-- Exercise --
Output all the data below verbatim.

-- Data provided --
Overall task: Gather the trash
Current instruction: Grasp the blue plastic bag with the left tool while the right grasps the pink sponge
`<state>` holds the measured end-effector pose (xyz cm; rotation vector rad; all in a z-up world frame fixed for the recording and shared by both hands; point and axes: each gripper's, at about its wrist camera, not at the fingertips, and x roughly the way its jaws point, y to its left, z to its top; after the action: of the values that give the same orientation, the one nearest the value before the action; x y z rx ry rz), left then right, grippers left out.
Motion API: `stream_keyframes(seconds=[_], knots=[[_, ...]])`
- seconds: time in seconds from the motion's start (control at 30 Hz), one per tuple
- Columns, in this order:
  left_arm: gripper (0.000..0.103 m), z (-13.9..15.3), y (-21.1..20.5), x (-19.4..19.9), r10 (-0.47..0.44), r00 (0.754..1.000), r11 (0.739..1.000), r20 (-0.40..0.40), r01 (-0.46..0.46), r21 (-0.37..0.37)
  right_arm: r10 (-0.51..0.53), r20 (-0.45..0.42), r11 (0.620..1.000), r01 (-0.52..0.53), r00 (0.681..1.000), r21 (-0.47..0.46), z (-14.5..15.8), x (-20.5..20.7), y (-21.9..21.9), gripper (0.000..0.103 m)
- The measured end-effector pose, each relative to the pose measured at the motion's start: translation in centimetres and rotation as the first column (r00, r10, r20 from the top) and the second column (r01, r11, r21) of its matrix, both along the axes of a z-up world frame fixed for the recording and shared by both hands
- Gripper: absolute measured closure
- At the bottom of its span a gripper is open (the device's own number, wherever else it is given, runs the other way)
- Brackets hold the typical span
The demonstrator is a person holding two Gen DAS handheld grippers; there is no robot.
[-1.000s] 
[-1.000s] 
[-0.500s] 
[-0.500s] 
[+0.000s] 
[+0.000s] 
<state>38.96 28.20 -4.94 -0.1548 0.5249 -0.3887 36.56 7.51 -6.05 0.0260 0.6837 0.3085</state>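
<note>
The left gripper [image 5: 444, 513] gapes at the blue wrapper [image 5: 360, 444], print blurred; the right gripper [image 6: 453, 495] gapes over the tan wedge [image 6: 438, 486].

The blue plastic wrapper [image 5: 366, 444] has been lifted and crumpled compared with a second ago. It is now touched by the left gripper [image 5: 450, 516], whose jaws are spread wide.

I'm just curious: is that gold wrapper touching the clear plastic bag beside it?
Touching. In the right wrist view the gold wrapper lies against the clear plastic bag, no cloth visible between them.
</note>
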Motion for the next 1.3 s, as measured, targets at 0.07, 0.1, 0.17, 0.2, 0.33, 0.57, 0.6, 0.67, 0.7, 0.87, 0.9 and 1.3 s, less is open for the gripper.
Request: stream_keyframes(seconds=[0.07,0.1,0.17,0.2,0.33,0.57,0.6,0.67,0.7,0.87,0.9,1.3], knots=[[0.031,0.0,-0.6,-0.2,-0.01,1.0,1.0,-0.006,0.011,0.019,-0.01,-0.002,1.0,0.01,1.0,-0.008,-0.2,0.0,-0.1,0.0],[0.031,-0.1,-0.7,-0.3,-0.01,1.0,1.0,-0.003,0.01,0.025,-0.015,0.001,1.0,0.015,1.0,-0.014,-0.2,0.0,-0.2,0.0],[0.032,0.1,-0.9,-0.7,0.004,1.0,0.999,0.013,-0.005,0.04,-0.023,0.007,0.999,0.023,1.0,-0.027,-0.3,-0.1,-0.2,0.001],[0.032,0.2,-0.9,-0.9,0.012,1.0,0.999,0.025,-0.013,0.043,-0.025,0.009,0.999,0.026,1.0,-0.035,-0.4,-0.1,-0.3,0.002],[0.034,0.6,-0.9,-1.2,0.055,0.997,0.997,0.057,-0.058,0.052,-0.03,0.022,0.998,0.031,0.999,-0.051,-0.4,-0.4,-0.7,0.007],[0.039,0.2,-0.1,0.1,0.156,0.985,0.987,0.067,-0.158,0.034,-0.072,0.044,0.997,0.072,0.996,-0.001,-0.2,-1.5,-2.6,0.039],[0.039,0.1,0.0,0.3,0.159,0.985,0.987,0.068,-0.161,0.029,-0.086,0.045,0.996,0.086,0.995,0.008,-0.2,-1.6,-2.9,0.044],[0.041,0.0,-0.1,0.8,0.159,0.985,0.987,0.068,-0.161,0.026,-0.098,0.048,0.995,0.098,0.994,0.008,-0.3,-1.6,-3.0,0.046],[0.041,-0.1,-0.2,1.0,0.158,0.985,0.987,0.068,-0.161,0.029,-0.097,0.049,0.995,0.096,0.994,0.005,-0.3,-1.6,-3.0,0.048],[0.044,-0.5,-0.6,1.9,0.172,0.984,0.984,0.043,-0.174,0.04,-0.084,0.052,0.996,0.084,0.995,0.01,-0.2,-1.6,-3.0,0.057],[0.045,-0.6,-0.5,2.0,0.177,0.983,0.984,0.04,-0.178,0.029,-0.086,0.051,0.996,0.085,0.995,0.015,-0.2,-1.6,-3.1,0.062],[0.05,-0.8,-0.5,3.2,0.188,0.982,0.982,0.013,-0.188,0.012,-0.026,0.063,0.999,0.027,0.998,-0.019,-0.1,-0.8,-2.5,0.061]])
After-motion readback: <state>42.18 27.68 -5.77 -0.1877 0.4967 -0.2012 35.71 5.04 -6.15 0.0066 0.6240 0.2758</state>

-- Solution below --
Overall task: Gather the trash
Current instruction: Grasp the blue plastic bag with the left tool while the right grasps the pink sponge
`<state>` holds the measured end-effector pose (xyz cm; rotation vector rad; all in a z-up world frame fixed for the recording and shared by both hands; point and axes: each gripper's, at about its wrist camera, not at the fingertips, and x roughly the way its jaws point, y to its left, z to its top; after the action: of the values that give the same orientation, the one nearest the value before the action; x y z rx ry rz), left then right, grippers left out.
Motion API: `stream_keyframes(seconds=[_], knots=[[_, ...]])`
- seconds: time in seconds from the motion's start (control at 30 Hz), one per tuple
- Columns, in this order:
  left_arm: gripper (0.000..0.103 m), z (-13.9..15.3), y (-21.1..20.5), x (-19.4..19.9), r10 (-0.47..0.44), r00 (0.754..1.000), r11 (0.739..1.000), r20 (-0.40..0.40), r01 (-0.46..0.46), r21 (-0.37..0.37)
  right_arm: r10 (-0.51..0.53), r20 (-0.45..0.42), r11 (0.620..1.000), r01 (-0.52..0.53), r00 (0.681..1.000), r21 (-0.47..0.46), z (-14.5..15.8), x (-20.5..20.7), y (-21.9..21.9), gripper (0.000..0.103 m)
- The measured end-effector pose, each relative to the pose measured at the motion's start: translation in centimetres and rotation as the first column (r00, r10, r20 from the top) and the second column (r01, r11, r21) of its matrix, both along the axes of a z-up world frame fixed for the recording and shared by both hands
- Gripper: absolute measured closure
- At the bottom of its span a gripper is open (the device's own number, wherever else it is given, runs the other way)
- Brackets hold the typical span
The demonstrator is a person holding two Gen DAS handheld grippers; there is no robot.
[-1.000s] 
[-1.000s] 
[-0.500s] 
[-0.500s] 
[+0.000s] 
[+0.000s] 
<state>38.96 28.20 -4.94 -0.1548 0.5249 -0.3887 36.56 7.51 -6.05 0.0260 0.6837 0.3085</state>
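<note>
The left gripper [image 5: 444, 513] gapes at the blue wrapper [image 5: 360, 444], print blurred; the right gripper [image 6: 453, 495] gapes over the tan wedge [image 6: 438, 486].

The blue plastic wrapper [image 5: 366, 444] has been lifted and crumpled compared with a second ago. It is now touched by the left gripper [image 5: 450, 516], whose jaws are spread wide.

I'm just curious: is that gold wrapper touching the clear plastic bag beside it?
Touching. In the right wrist view the gold wrapper lies against the clear plastic bag, no cloth visible between them.
</note>
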Motion for the next 1.3 s, as measured, targets at 0.07, 0.1, 0.17, 0.2, 0.33, 0.57, 0.6, 0.67, 0.7, 0.87, 0.9 and 1.3 s, less is open for the gripper.
Request: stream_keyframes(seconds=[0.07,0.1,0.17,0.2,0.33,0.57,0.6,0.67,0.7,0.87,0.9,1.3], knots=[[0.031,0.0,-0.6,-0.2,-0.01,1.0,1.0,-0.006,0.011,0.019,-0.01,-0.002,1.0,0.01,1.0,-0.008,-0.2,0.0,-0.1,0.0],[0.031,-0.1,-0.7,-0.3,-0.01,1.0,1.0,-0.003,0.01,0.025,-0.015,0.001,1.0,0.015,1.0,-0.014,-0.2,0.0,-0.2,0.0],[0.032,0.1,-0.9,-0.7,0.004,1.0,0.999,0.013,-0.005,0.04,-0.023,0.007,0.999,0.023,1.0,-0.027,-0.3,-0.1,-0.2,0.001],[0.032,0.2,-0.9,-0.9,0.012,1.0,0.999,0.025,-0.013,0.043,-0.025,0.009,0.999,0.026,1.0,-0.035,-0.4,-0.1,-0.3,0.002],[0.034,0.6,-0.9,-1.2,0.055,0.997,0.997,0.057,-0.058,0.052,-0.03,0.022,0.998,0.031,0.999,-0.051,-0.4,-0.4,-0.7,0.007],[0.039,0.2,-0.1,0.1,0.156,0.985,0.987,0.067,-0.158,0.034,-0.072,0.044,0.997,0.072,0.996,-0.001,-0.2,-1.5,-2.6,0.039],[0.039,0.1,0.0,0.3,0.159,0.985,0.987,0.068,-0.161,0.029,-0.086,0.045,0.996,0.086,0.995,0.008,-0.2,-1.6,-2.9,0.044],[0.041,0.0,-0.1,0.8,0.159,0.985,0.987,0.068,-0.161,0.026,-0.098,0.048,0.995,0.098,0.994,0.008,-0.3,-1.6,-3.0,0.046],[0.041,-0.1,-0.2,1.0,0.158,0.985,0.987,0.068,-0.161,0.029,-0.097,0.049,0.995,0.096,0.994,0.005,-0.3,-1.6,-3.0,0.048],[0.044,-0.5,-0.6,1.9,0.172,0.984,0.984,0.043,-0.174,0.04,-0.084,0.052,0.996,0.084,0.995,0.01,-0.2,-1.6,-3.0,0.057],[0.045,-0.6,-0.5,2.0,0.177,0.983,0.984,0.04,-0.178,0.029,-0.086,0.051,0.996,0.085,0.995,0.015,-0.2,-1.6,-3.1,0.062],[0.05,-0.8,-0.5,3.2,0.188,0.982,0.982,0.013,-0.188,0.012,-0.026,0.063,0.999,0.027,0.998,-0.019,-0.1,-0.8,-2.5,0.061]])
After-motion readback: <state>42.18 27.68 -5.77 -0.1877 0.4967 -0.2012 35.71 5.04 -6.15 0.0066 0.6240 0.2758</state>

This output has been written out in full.